• [Work instructions] Leave the pictures behind and reproduce every line of the listing exactly.

• [Supplied information]
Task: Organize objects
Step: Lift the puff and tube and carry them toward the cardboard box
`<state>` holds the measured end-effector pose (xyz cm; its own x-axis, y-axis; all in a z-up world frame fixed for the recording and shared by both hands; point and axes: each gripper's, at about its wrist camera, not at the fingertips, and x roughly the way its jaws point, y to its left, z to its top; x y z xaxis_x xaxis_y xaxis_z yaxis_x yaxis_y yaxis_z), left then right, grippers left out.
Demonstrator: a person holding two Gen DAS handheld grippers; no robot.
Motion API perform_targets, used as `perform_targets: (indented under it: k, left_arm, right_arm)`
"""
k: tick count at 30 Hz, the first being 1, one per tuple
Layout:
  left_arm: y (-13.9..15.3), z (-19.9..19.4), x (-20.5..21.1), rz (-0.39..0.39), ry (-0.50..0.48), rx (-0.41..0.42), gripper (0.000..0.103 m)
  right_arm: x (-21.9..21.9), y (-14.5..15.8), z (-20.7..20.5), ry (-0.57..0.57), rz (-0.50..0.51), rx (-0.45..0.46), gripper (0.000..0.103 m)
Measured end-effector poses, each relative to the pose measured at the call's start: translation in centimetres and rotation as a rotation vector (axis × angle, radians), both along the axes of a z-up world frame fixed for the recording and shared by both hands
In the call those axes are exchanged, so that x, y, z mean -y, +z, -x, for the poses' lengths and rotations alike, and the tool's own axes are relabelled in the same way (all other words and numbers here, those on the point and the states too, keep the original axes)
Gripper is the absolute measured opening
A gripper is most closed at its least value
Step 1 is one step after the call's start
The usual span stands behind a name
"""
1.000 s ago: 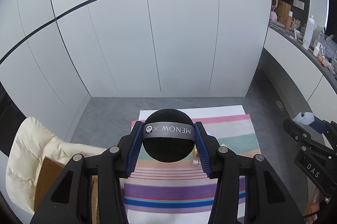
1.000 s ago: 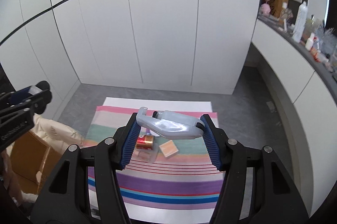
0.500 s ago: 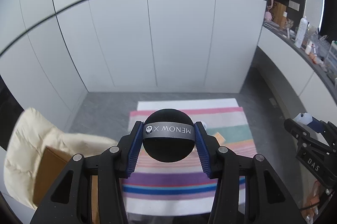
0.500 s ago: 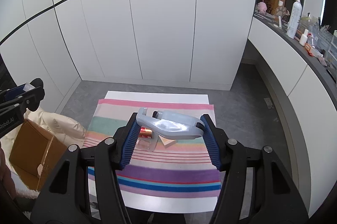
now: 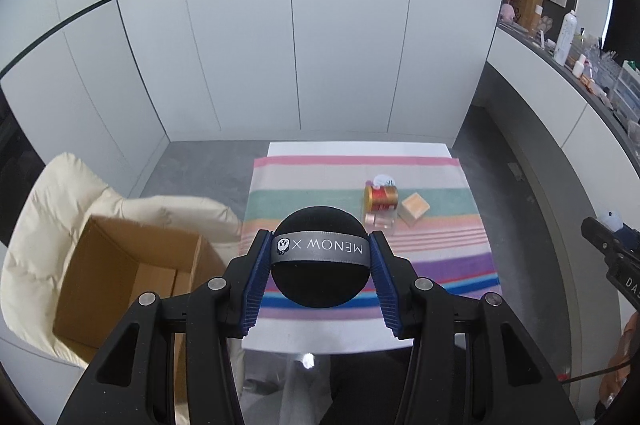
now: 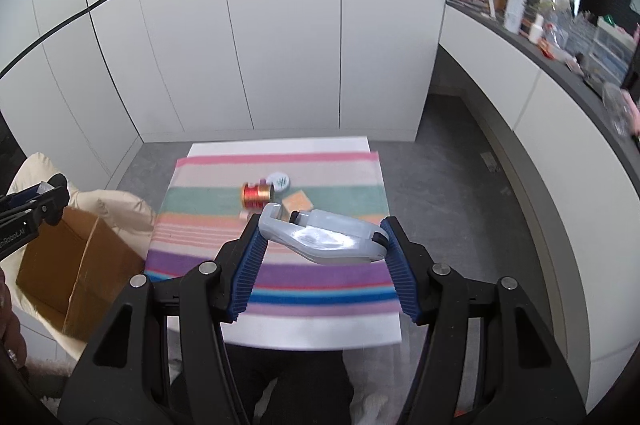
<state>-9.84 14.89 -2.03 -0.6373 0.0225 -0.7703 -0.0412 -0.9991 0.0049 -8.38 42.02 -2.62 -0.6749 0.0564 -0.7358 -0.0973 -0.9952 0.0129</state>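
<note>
The left gripper (image 5: 319, 257) clamps a black powder puff (image 5: 319, 277); the right gripper (image 6: 324, 239) pinches a grey lint remover (image 6: 324, 239). Carry both over the cardboard box (image 5: 132, 265), lower left, before releasing.

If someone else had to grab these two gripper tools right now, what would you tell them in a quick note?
Left gripper: shut on a black puff with a grey ribbon band.
Right gripper: shut on a pale grey plastic tool, held crosswise.
Both are held in the air above the striped cloth's near edge.
Open cardboard box sits on a cream cushion, left of the cloth.
Still on the cloth: red-gold spool, tan block, white lid, a clear piece.
Done: two items picked up. Left, probably: drop them in the box, then fetch the rest.
</note>
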Motion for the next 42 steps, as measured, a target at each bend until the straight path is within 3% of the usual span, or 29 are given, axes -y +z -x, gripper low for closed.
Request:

• [Your response]
Task: Organize objects
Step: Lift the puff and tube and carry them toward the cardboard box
`<state>` holds the measured end-effector pose (xyz cm; its own x-axis, y-axis; all in a z-up world frame fixed for the recording and shared by both hands; point and axes: each gripper's, at about its wrist camera, not at the fingertips, and x roughly the way its jaws point, y to its left, z to its top; x y z xaxis_x xaxis_y xaxis_z yaxis_x yaxis_y yaxis_z), left then right, grippers left out.
Demonstrator: a person holding two Gen DAS handheld grippers; no robot.
Motion API perform_targets, used as `perform_targets: (indented under it: k, left_arm, right_arm)`
"""
k: tick count at 30 Hz, the first being 1, one per tuple
Layout:
  left_arm: y (-13.9..15.3), z (-19.9..19.4), x (-20.5..21.1), rz (-0.39..0.39), ry (-0.50..0.48), rx (-0.41..0.42), gripper (0.000..0.103 m)
  right_arm: x (-21.9..21.9), y (-14.5..15.8), z (-20.7..20.5), ry (-0.57..0.57), rz (-0.50..0.51), rx (-0.45..0.46), gripper (0.000..0.103 m)
Measured end-effector poses, each relative to the pose measured at the call's start: translation in centimetres and rotation as a rotation vector (axis × angle, radians), both along the axes of a z-up world frame fixed for the recording and shared by both hands
In the call those axes are exchanged, so that x, y, z mean -y, +z, -x, for the poses' lengths and rotations alike, and the tool's own axes are relabelled in the same way (all other words and numbers here, those on the point and the states too, keep the original axes)
Gripper is the absolute measured opening
A gripper is most closed at its least value
Step 1 is one step after the call's start
The usual span stands behind a name
"""
1.000 s ago: 
1.000 s ago: 
0.500 s ago: 
0.500 s ago: 
now: 
now: 
<state>-9.84 14.89 -2.03 -0.6373 0.0225 -0.7703 -0.0412 -0.9991 0.0049 -8.38 42.02 -2.62 -0.6749 0.0564 -0.7358 -0.0973 -0.9952 0.0129</state>
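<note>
The left gripper (image 5: 319, 257) clamps a black powder puff (image 5: 319, 277); the right gripper (image 6: 324, 239) pinches a grey lint remover (image 6: 324, 239). Carry both over the cardboard box (image 5: 132, 265), lower left, before releasing.

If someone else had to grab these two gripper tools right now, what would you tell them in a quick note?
Left gripper: shut on a black puff with a grey ribbon band.
Right gripper: shut on a pale grey plastic tool, held crosswise.
Both are held in the air above the striped cloth's near edge.
Open cardboard box sits on a cream cushion, left of the cloth.
Still on the cloth: red-gold spool, tan block, white lid, a clear piece.
Done: two items picked up. Left, probably: drop them in the box, then fetch the rest.
</note>
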Motion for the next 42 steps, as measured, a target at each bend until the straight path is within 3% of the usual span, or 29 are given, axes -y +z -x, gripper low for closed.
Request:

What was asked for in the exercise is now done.